- EXERCISE DESCRIPTION -
Going down the data below, set down exactly the line with "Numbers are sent" and each line after it through the line with "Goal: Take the"; no other lines.

- SUPPLIED DATA -
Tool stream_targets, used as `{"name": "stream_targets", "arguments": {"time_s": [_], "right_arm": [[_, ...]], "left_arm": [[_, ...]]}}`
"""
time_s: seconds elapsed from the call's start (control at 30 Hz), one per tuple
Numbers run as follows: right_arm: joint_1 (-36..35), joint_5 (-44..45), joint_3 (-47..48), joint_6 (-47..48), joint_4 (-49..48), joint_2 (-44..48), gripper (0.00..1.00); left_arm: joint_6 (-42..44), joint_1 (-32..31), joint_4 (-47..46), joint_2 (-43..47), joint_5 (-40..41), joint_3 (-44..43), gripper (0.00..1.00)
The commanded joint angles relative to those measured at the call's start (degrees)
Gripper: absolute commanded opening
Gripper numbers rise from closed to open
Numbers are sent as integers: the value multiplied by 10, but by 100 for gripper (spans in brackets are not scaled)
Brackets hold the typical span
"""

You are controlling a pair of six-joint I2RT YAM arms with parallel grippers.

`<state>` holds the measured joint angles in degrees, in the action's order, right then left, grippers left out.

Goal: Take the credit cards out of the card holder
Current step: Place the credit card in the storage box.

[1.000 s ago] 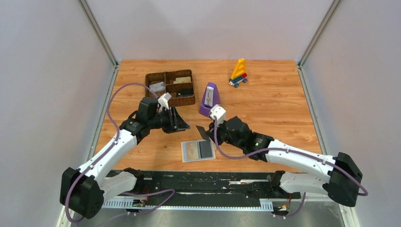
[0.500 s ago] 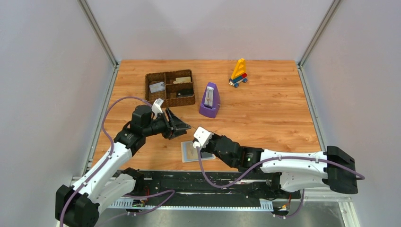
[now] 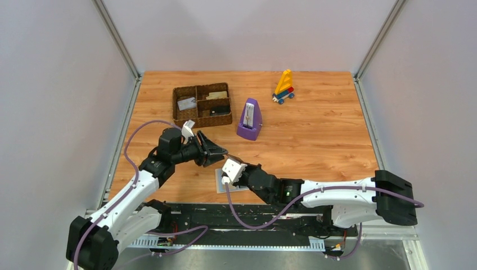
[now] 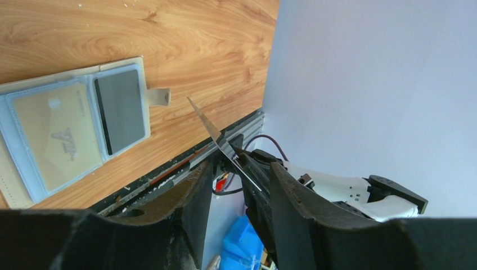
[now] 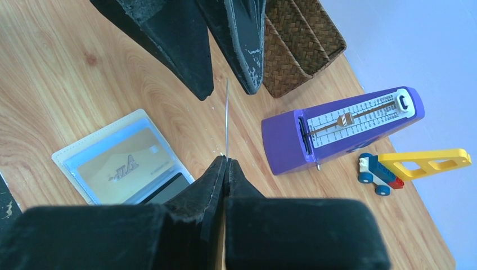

- WRITTEN RESPONSE -
Numbers are sent as integers: the value multiplied by 10, but by 100 for gripper (spans in brackets are not scaled)
Brackets hold the typical span
"""

You are controlling a pair of six-joint I2RT YAM arms with parallel grippers.

`<state>` holds the measured joint angles in degrees, in the action's order, right then left, grippers left out.

Goal: Take the credit cards out of the card holder

There is nothing further to add to the answer.